National Growth Percentage
The national per capita M+C growth percentage is defined as the projected per
capita increase in total Medicare expenditures minus a specific reduction set in law.
Because this increase is tied to total Medicare expenditures, it maintains a link
between Medicare fee-for-service and managed care spending. In 1998, the reduction
was 0.8 percentage points, from 1999 through 2001 it is 0.5 percentage points, and
in 2002 the BBRA set the reduction at 0.3 percentage points. There is no reduction
after 2002. Starting with the 1999 M+C payments, adjustments were also made for
errors in the previous years’ spending projection.
The national growth percentage for 2001, after the reduction and adjustments,
was -1.3%. This figure10 is based on a 6.0% projected per capita increase in total
Medicare expenditures, a 0.5 percentage point reduction set by the BBA, and a minus
6.5% adjustment for errors in the previous years’ projection of spending (1998
through 2000). However, the adjustment for 1998 errors in previous years’

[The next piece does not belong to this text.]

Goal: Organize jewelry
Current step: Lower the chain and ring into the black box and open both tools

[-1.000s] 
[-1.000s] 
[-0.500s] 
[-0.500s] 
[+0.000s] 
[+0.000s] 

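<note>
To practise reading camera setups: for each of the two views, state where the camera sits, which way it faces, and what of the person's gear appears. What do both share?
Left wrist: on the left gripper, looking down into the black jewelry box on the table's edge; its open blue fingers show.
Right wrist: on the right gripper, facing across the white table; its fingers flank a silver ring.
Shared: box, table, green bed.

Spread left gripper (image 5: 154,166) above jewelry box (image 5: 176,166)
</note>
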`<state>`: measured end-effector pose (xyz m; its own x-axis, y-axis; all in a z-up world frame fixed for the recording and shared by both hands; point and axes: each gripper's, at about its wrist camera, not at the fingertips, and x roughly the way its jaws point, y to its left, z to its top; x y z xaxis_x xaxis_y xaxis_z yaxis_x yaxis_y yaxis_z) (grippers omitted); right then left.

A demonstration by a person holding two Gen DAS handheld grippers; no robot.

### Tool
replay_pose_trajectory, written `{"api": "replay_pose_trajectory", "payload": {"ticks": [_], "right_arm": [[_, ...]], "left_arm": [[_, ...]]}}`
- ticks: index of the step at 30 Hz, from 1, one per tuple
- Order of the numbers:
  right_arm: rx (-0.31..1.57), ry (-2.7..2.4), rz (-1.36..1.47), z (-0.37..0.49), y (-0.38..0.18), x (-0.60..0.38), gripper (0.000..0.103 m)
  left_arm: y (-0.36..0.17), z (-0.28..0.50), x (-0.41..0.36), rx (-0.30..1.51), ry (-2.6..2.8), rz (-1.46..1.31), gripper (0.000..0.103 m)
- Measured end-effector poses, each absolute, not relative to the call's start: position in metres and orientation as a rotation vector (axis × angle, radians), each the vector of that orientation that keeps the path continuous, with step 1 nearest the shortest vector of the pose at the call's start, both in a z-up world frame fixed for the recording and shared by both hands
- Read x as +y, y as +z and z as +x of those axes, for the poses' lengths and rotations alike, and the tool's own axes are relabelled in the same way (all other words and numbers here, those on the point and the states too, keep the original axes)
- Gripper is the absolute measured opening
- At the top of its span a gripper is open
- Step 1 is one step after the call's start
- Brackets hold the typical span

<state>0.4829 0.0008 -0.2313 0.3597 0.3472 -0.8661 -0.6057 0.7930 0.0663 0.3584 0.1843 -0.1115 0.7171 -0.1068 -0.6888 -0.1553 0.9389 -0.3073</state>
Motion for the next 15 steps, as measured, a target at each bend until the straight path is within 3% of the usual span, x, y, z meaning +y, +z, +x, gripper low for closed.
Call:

projections of spending is excluded from the calculation when updating the floor
rates. This would have resulted in an overall increase of 3.3% to be used for
calculating the floor rate, for 2001, as opposed to the -1.3% national growth
percentage. However because BIPA set the floor rates in 2001, the national growth
percentage was not used to calculate the floor rate in 2001. It was only used to
calculate the blend rate for 2001.
For 2002, the estimated national growth percentage increase over the pre-BIPA
payment amount (used for January and February of 2001) is 8.3%11. This figure is
based on a 5.6% projected per capita increase in total Medicare expenditures, a 0.3
percentage point reduction set by the BBRA, a minus 0.3% adjustment for errors in
the previous years’ projection of spending (1998 – 2001), and an increase of 3.2% to
account for the impact of BIPA. The increase used to calculate the floor payment for
2002 is 5.3%, reflecting only the projected per capita increase in total Medicare
expenditures of 5.6% and the 0.3 percentage point reduction set by the BBA. There
is no adjustment for prior year errors, as the floor amounts were reset by the amounts
established in BIPA.
10 Numbers are not exact, due to rounding.
11 Because BIPA increased M+C payments beginning in March 2001, CMS calculated a
revised national growth percentage of 4.9% for 2002 to be applied to these new BIPA
payment levels. The difference between the revised national growth percentage increase and
the original increase is the 3.2% increase for BIPA adjustments. It is not necessary to
include this 3.2% adjustment in the revised increase, as it is already reflected in the March
1, 2001 payment levels.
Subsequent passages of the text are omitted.